Flag of Hungary
The flag of Hungary (Hungarian: Magyarország zászlaja) is a horizontal tricolour of red, white and green. In this exact form, it has been the official flag of Hungary since 23 May 1957. The flag's form originates from national republican movements of the 18th and 19th centuries, while its colours are from the Middle Ages. The current Hungarian tricolour flag is the same as the republican movement flag of the United Kingdom (used since 1816) and the colours in that form were already used at least since the coronation of Leopold II in 1790, predating the first use of the Italian Tricolour in 1797.

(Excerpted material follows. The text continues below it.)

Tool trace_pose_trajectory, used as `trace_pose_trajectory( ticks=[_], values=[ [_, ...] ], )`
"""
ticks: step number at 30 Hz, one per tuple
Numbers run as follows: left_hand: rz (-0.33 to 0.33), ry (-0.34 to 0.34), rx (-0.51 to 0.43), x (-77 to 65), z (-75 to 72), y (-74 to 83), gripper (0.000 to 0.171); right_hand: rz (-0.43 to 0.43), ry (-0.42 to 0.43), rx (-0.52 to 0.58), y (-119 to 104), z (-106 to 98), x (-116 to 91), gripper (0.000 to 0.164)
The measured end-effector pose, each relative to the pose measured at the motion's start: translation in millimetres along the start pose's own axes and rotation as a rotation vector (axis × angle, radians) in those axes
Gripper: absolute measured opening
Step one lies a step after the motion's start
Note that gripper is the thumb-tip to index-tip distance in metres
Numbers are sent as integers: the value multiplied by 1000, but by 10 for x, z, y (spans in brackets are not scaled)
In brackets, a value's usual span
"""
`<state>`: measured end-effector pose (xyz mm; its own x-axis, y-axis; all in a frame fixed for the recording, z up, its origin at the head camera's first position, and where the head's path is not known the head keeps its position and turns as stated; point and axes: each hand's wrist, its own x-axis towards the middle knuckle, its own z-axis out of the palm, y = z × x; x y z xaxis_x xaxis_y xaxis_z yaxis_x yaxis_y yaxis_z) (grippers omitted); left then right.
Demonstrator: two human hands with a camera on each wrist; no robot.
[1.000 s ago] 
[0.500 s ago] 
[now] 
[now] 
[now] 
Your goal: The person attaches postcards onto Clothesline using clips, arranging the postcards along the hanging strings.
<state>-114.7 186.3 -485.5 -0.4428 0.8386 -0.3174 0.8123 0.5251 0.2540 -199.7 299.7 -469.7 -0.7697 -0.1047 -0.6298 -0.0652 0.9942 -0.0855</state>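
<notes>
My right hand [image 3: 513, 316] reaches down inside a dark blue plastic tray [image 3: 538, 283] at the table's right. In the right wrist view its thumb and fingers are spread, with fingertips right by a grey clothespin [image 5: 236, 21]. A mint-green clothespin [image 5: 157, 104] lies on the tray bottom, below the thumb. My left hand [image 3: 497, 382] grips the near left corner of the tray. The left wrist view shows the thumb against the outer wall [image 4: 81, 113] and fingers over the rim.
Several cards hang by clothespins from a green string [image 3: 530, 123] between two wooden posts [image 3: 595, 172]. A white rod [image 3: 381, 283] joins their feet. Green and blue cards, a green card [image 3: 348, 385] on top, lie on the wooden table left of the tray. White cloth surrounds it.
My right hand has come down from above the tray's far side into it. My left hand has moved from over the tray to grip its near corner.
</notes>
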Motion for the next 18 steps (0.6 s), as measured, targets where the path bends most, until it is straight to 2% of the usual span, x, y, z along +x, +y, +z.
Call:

|Use||Civil and state flag|
|Adopted||23 May 1957 (as state flag)|
19 June 1990 (reaffirmed)
|Design||A horizontal triband of red, white and green|
|Use||Civil flag and ensign|
|Adopted||18 August 1957 (as civil ensign)|
|Design||A horizontal tricolour of red, white, and green|
|Use||Unofficial state flag[note 1]|
|Adopted||10 October 1995|
|Design||A horizontal tricolour of red, white and green with the state coat of arms in the centre.|
|Adopted||15 March 1991|
The modern flag of Hungary originated from the national freedom movement from before 1848, which culminated in the Hungarian Revolution of 1848. The revolution was not only in opposition against the monarchy but also the Habsburg Empire, as well as to form an independent republic. Accordingly, the Hungarian flag features a tricolour element, which is based upon the French flag, as a reflection of the ideas of the French revolution; while red, white, and green are colours derived from the historical Hungarian coat of arms, which have essentially remained in the same form since the mid-15th century, with exception to some minor differences, and were marshalled from arms that first appeared in the late 12th and early 13th century as arms of the Árpáds, Hungary's founding dynasty. The stripes are horizontal rather than vertical to prevent confusion with the Italian flag despite the banner in that form predating the Italian tricolour by at least 7 years but unlike in Italy, the Italians adopted it as the flag of an Italian state in 1797. According to other data, but no evidence of, the recent form of the Hungarian tricolour had been already used from 1608 at the coronation of Mathias II of Hungary and following coronations. Folklore of the romantic period attributed the colours to virtues: red for strength, white for faithfulness and green for hope. Alternatively, red for the blood spilled for the fatherland, white for freedom and green for the land, for the pastures of Hungary. The new constitution, which took effect on 1 January 2012, makes the ex-post interpretation mentioned first official (in the semi-official translation: strength (erő), fidelity (hűség) and hope (remény)).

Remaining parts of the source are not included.